Wed Feb 1 00:02:17 PST 2006

?hel kenal p?eval, T, 2006-01-31 kell 20:14, kirjutas Michael Crozier:
> Hi,
> 
> I encountered some duplicate key errors in my slony cluster today.  Clearly, 
> an event/log was replicated more than once.
> 
> I believe that this may be due to "the Solaris threading issue", but I can't 
> find enough clear information about this problem to determine whether I 
> failed to avoid it in the build of Postgresql and Slony.
> 
> Detais:
>  Solaris 9 sparc, 7.3.13, compiled with --thread-safety 
>  Solaris 10 opteron, 8.0.6, compiled with --thread-safety
>  All the slon's were running from the 8.0.6 instance/build.
>
> I was able to manually remove the offending rows and get the slon's processing 
> events again, but I'm worried about a few things:
> 
> 1. How is my data?  Do I need to re-sync?
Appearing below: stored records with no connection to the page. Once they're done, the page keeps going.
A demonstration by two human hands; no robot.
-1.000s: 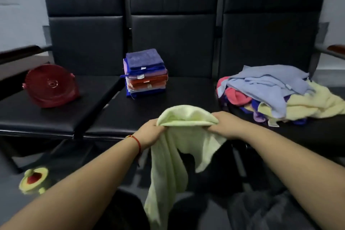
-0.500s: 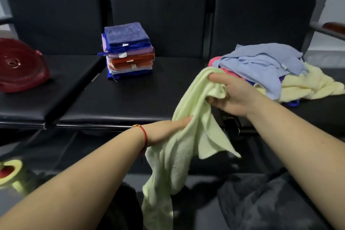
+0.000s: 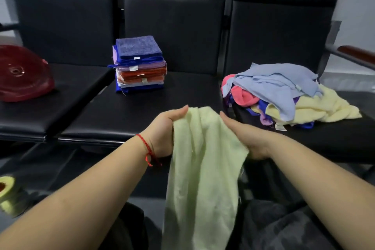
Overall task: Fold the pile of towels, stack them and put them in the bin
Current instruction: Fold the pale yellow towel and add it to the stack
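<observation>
The person holds a pale green towel up in front of the black bench seats, between both hands. The left hand has its grip on the towel's upper left edge, thumb on top and the fingers hidden behind the cloth. The right hand takes the upper right edge lower down, its fingers tucked under the fabric, so the top edge slopes down toward the right. The towel hangs with its long axis running straight down, bunched at the top and widening toward the person's lap.

On the middle seat, well behind the hands, stands a stack of folded towels, a blue one on top. On the right seat lies the unfolded pile, a light blue cloth uppermost over pink and yellow ones. A red round bin lies tipped on the left seat.
</observation>
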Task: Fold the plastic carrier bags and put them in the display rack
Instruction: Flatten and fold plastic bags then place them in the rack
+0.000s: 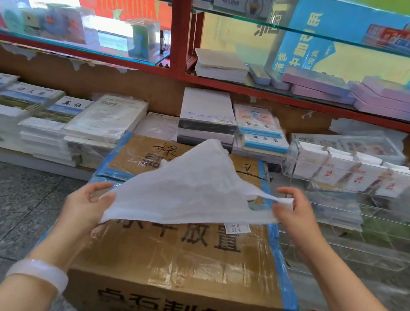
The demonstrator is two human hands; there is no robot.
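Carrier bag point(188, 194), white and thin, is stretched in the air between both hands, just above a taped cardboard box point(180, 261) that stands on the floor and serves as the surface. The left hand point(84, 205) pinches the bag's bottom corner between thumb and fingers; a pale bangle point(38, 273) sits on that wrist. The right hand point(292, 212) pinches the handle end, drawing it taut. The hands are well apart. The bag looks spread but not yet creased, so this fold seems barely begun. To the right, beyond the box, a clear acrylic display rack point(370, 227) has several compartments that appear bare, while a farther row holds small white packs point(346, 170), possibly folded bags, though I cannot be sure. Stacks of books point(48, 120) lie behind.
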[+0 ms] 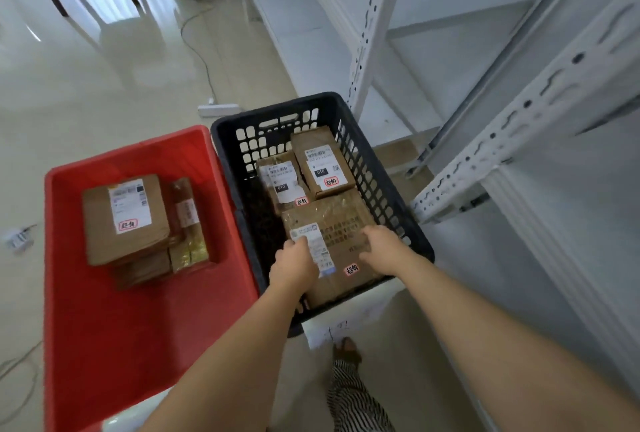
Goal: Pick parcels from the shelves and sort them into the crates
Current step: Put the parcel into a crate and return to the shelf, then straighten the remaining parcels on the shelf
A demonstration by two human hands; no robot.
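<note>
A flat brown parcel [341, 241] is being set into the black crate [381, 189] by both hands.

The parcel lies at the near end of the black crate, label up, with its near-left edge gripped by the curled fingers of the left hand [294, 267] and its right part pressed under the flatter, spread fingers of the right hand [382, 248]. Just beyond the fingertips, two smaller labelled boxes [322, 161] are stacked against the far wall. To the left of the left hand, the red crate [104, 327] holds its own pile of parcels [126, 220]; to the right of the right hand, white shelving [519, 102] rises. The step is judged best finished by lowering the parcel flat, label kept visible, before the fingers are slid out from under its edge.
</note>
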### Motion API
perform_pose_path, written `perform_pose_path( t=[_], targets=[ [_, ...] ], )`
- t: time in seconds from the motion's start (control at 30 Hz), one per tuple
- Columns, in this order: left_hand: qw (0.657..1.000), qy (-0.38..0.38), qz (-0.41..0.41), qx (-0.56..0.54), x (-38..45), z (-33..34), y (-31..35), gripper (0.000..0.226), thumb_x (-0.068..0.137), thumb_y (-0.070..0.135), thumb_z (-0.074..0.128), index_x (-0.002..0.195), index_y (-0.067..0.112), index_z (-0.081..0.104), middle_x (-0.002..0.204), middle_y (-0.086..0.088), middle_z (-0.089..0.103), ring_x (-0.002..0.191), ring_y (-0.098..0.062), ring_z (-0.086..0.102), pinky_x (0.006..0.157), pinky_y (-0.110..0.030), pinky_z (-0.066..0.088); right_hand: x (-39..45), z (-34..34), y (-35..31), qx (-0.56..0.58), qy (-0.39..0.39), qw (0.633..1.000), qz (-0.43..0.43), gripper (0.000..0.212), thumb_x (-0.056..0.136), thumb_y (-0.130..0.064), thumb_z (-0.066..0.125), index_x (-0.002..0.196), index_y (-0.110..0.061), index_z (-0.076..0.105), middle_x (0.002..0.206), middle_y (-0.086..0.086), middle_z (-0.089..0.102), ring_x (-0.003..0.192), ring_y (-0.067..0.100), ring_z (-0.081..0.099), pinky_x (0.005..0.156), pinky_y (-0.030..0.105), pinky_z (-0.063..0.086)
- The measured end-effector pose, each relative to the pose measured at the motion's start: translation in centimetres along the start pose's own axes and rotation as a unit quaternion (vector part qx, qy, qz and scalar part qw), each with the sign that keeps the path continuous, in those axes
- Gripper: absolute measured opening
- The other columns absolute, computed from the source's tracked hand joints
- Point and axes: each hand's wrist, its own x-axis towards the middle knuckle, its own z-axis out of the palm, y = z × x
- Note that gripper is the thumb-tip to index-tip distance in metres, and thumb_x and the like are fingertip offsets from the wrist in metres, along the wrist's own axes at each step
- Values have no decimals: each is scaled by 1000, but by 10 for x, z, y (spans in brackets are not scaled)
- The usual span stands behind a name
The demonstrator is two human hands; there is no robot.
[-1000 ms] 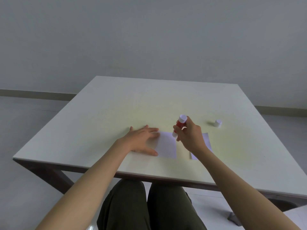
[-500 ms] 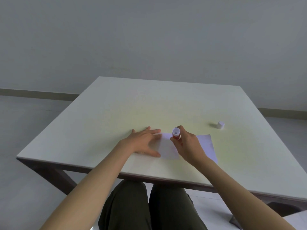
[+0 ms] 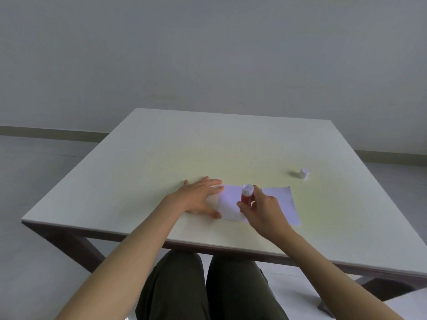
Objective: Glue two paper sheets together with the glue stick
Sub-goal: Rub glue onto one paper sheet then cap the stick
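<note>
Red glue stick [image 3: 246, 197] with a white end stands nearly upright on the left white paper sheet [image 3: 230, 204], pinched in the right hand [image 3: 262, 210]. Left hand [image 3: 200, 197] lies flat, fingers spread, on that sheet's left edge. Right of it lies a second white sheet [image 3: 285, 204]; a small white cap [image 3: 304, 173] sits farther right on the bare pale table [image 3: 184, 153].

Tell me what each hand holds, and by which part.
The right hand holds the glue stick around its red barrel, upright on the paper sheet. The left hand holds nothing; it lies flat, pinning that sheet.
</note>
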Motion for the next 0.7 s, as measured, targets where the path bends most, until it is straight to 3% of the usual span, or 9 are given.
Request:
perform_pose_path(
  t=[0.07, 0.1, 0.2, 0.27, 0.3, 0.4, 0.5, 0.6, 0.7],
  targets=[
    [1000, 8, 9, 2, 1, 0, 0, 87, 72, 62, 62, 146, 35, 23, 157, 19, 8, 147, -10, -2, 115, -58, 6, 2, -10, -1, 146, 13, 985, 91, 17, 87, -21, 57, 78, -7, 52, 60, 5, 66, 43, 16, 52, 49, 28, 42],
    [1000, 16, 20, 9, 2, -1, 1, 86, 72, 62, 62, 144, 33, 27, 156, 16, 13, 146, -10, 4, 115, -56, 10, 3, -16, 1, 244, 19, 960, 139, 19, 88, -19, 56, 76, -5, 54, 55, 6, 64, 38, 14, 47, 45, 27, 38],
    [998, 39, 44, 25, 4, -4, 2, 82, 71, 61, 63, 141, 26, 37, 147, 11, 28, 137, -11, 29, 117, -46, 16, 4, -37, 9, 483, -14, 835, 263, 24, 91, -22, 54, 68, -14, 53, 53, 4, 55, 45, 13, 37, 43, 22, 29],
    [998, 41, 40, 9, 4, -5, 2, 85, 70, 60, 65, 142, 24, 37, 145, 11, 30, 134, -10, 34, 118, -42, 8, 3, -46, 11, 579, -18, 754, 309, 24, 92, -24, 56, 68, -18, 54, 53, -1, 55, 56, 15, 37, 41, 17, 32],
    [998, 43, 38, 0, 4, -5, 2, 87, 70, 60, 66, 142, 24, 36, 146, 11, 31, 135, -10, 34, 118, -41, 6, 2, -49, 12, 603, -17, 731, 317, 24, 92, -24, 56, 69, -18, 54, 54, -1, 58, 58, 15, 41, 40, 15, 36],
    [998, 51, 26, -38, 0, -5, 3, 90, 71, 59, 68, 145, 29, 28, 151, 11, 30, 140, -10, 27, 119, -41, 2, -1, -52, 9, 642, -14, 696, 321, 26, 92, -24, 57, 68, -13, 55, 62, 6, 64, 55, 16, 52, 41, 17, 46],
    [987, 87, 21, -130, -9, -7, 9, 82, 74, 53, 70, 144, 35, 30, 153, 13, 29, 142, -7, 23, 120, -37, 6, -1, -49, 2, 674, 26, 657, 336, 22, 90, -20, 60, 70, -12, 56, 54, 4, 59, 43, 14, 52, 42, 18, 49],
    [936, 178, 86, -292, -18, -8, 34, 66, 75, 38, 74, 134, 36, 46, 138, 19, 47, 129, 4, 40, 113, -22, 25, 1, -43, -5, 701, 38, 624, 344, 23, 91, -20, 59, 70, -10, 56, 50, 2, 59, 40, 13, 57, 42, 18, 50],
    [876, 241, 142, -393, -20, 1, 72, 49, 76, 29, 75, 122, 32, 60, 123, 20, 61, 118, 7, 50, 102, -9, 32, 3, -35, -15, 697, 12, 624, 351, 24, 92, -25, 57, 73, -11, 59, 47, -1, 57, 36, 10, 55, 43, 17, 48]
  ],
)
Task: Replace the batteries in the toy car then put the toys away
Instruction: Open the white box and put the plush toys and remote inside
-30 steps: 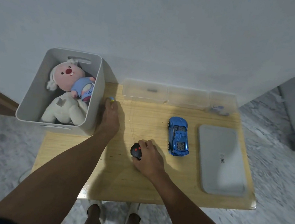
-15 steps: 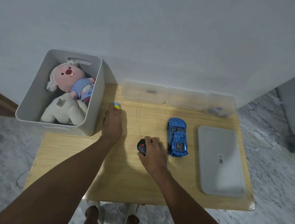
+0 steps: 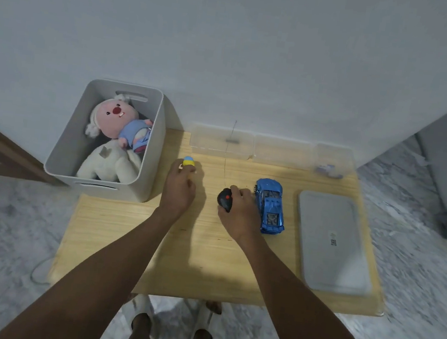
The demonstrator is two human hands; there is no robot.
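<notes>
Head view: left hand point(image 3: 178, 189) pinching yellow-blue toy point(image 3: 188, 162), right hand point(image 3: 241, 210) gripping black remote point(image 3: 225, 198); lid point(image 3: 332, 241) label unreadable.

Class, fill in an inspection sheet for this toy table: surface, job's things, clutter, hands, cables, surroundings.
Surface: wooden table, against a pale wall.
Job's things: blue toy car on the table; black remote with a thin antenna; grey bin holding two plush toys.
Clutter: clear boxes along the back edge; grey lid lying flat at the right.
Hands: right hand grips the remote; left hand holds a small yellow-and-blue object.
Cables: a thin cord on the floor at the left.
Surroundings: marbled floor.
</notes>
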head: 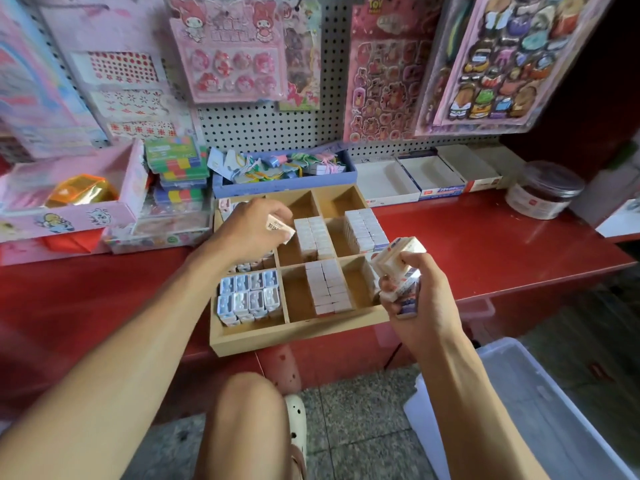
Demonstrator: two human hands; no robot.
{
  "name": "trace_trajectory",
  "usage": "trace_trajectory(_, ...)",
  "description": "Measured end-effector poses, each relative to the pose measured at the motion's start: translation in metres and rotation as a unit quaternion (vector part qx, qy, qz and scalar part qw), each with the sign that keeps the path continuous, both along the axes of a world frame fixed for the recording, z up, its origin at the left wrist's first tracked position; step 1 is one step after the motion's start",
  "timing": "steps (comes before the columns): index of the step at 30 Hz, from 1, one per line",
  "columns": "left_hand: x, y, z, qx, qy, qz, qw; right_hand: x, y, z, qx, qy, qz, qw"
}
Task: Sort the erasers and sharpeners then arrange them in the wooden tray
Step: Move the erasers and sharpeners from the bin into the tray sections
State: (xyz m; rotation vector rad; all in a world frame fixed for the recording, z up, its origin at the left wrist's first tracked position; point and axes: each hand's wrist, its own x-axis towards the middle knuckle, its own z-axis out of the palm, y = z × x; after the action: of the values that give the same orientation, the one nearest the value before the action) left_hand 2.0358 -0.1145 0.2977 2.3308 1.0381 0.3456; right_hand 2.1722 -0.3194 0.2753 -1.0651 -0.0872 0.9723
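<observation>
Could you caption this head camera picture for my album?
Both hands hold erasers, left hand one, right hand several, above a partly filled wooden tray.

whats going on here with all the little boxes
A person is filling a wooden tray on a red shelf. The left hand holds one eraser over the tray's middle row, and the right hand grips a stack of erasers at its right edge. Sharpeners fill the near-left compartment; rows of erasers stand in several others, and the two far compartments look empty.
</observation>
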Motion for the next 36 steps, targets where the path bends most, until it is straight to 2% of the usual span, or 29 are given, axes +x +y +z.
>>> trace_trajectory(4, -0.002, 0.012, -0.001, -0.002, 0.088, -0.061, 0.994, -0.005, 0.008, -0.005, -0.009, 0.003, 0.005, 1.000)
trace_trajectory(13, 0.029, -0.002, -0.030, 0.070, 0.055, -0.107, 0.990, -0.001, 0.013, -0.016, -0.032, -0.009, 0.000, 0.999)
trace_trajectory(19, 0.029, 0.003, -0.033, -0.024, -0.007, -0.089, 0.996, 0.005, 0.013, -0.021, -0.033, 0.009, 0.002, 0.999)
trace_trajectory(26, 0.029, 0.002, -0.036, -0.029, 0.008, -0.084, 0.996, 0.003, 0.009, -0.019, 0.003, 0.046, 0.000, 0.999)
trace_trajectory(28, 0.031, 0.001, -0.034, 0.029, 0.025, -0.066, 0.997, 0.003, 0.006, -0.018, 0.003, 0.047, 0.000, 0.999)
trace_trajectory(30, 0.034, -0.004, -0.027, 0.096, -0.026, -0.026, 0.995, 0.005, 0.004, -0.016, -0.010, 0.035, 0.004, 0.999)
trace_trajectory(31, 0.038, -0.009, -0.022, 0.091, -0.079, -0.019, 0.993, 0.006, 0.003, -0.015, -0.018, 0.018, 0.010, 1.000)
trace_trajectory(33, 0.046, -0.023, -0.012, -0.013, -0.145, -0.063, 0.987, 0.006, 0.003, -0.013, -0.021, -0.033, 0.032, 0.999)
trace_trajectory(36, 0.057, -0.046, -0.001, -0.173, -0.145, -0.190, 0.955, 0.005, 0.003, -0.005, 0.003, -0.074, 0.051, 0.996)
Possible. Check your data :)

> 2. How can I prove that this problem is related to threading issue?

I don't think it is related to threading issue. 

If you have had more than 2G (_xxx_cluster_.sl_log_1.log_xid > 2G)
transactions executed during the replication, without reindexing
sl_log_1, then indexes on xxid starts misbehaving, resulting both in
duplicate key errors *and* some events not being replicated (i.e. data
loss). 

It should be (but is not) documented in BIG FRIENDLY LETTERS on title
page of slony docs .

> 3. What IS the threading issue?  I can't find a good description of the
>     problem and the solution.
> 4. If the problem still exists on the 8.0.X build, how do I correct it?

I've heard there are some plans to start alternating between sl_log_1
and sl_log_2 and truncating the unused tables in upcoming v2.0 of
slony. 

Until then the only alternative I know of is doing reindex on any
indexes using xxid_ops at least after every 1G transactions.

And NEVER use a setup where data from multiple masters goes through the
same node, as this greatly increases a potential of a situation where
there are xxids apart by more than 2G (due to different trx rates) in
which case btree indexes break. this 2G difference must not be present
at the same time, it just has to be so during the lifetime of the index.

This behaviour is especially nasty, because it is not detected in
testing (unless you are able to run tests for more than 2G tansactions,
which takes 23 days at 1000 trx/sec) and even when it activates after 2G
trx it starts eating your data quite slowly and undetectably at first -
you won't notice the data loss, only see an occasional duplicate key
error.

If you want to know a little more about the issue look for my recent
posts on this list.

----------------
Hannu